> **WHAT YOU NEED TO DO**:
All lines from the one containing "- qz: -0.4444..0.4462" down to the one containing "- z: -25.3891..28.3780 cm", both ends included, are to be given again exactly; omit the rest of the listing below.

> **MATERIAL FOR THIS EXERCISE**:
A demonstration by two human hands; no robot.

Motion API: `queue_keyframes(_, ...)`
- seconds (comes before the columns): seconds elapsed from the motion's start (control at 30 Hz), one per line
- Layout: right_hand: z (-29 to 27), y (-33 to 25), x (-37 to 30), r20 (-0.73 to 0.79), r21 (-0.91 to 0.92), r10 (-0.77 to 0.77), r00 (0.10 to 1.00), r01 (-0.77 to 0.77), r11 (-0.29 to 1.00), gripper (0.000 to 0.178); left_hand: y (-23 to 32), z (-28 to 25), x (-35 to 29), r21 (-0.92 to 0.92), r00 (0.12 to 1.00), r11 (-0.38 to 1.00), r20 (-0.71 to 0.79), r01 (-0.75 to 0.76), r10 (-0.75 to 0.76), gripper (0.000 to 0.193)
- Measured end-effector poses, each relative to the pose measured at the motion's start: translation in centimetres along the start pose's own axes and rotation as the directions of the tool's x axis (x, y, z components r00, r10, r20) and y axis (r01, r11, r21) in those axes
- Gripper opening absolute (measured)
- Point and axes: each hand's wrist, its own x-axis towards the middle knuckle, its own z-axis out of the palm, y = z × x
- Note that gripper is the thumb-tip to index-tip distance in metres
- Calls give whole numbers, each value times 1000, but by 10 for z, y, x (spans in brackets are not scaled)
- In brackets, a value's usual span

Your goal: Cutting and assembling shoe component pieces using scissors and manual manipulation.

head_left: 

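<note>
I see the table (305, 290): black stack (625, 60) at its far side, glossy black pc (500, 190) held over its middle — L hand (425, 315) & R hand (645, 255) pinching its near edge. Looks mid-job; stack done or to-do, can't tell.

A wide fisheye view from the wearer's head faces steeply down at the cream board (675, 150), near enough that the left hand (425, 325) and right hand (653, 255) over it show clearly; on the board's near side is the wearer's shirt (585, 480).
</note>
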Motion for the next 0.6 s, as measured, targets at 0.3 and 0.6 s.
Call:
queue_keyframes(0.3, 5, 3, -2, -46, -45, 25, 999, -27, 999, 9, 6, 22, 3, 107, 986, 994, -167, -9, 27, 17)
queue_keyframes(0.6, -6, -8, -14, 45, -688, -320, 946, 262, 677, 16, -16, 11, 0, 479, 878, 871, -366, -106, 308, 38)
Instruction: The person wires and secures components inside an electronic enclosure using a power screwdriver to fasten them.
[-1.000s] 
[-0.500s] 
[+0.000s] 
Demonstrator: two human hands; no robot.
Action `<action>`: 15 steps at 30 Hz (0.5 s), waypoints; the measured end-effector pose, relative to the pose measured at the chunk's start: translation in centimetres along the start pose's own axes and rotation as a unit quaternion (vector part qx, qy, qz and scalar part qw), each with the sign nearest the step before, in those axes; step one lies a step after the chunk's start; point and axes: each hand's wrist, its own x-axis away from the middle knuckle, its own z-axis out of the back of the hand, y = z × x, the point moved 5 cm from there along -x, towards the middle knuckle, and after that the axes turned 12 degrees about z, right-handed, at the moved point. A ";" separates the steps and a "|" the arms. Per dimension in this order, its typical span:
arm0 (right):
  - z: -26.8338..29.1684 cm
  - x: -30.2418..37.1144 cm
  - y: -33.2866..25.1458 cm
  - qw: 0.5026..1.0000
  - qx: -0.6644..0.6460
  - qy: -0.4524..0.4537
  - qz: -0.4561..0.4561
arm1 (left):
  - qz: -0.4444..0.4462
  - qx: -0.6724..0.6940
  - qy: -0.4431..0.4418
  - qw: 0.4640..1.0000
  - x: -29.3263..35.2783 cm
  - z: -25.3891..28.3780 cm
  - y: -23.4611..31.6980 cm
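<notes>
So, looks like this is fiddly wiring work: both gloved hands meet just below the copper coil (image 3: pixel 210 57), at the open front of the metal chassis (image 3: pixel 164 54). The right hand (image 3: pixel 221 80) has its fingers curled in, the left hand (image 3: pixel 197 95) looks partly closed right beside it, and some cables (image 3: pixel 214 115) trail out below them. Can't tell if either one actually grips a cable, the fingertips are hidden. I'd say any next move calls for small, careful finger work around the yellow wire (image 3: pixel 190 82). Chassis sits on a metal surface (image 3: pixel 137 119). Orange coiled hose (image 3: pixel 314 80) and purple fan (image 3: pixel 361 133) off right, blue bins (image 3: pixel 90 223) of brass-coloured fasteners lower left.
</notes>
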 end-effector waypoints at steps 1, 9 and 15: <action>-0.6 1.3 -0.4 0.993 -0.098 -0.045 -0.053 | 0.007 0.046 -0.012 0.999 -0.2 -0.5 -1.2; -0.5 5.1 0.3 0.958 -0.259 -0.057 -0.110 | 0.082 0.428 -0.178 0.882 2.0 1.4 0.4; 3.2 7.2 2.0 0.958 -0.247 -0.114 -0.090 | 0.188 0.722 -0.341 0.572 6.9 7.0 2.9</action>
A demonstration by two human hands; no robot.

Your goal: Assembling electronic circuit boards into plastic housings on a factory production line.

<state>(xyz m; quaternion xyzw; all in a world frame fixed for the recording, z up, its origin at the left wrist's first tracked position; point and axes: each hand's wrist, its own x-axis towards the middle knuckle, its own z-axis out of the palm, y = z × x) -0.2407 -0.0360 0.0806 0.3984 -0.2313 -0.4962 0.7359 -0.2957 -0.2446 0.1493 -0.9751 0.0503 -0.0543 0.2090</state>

> **PROBLEM SOLUTION**:
  - qz: -0.4444..0.4462
  - qx: -0.6724..0.6940
  - qy: -0.4431..0.4418
  - qw: 0.4640..1.0000
  - x: -29.3263..35.2783 cm
  - z: -25.3891..28.3780 cm

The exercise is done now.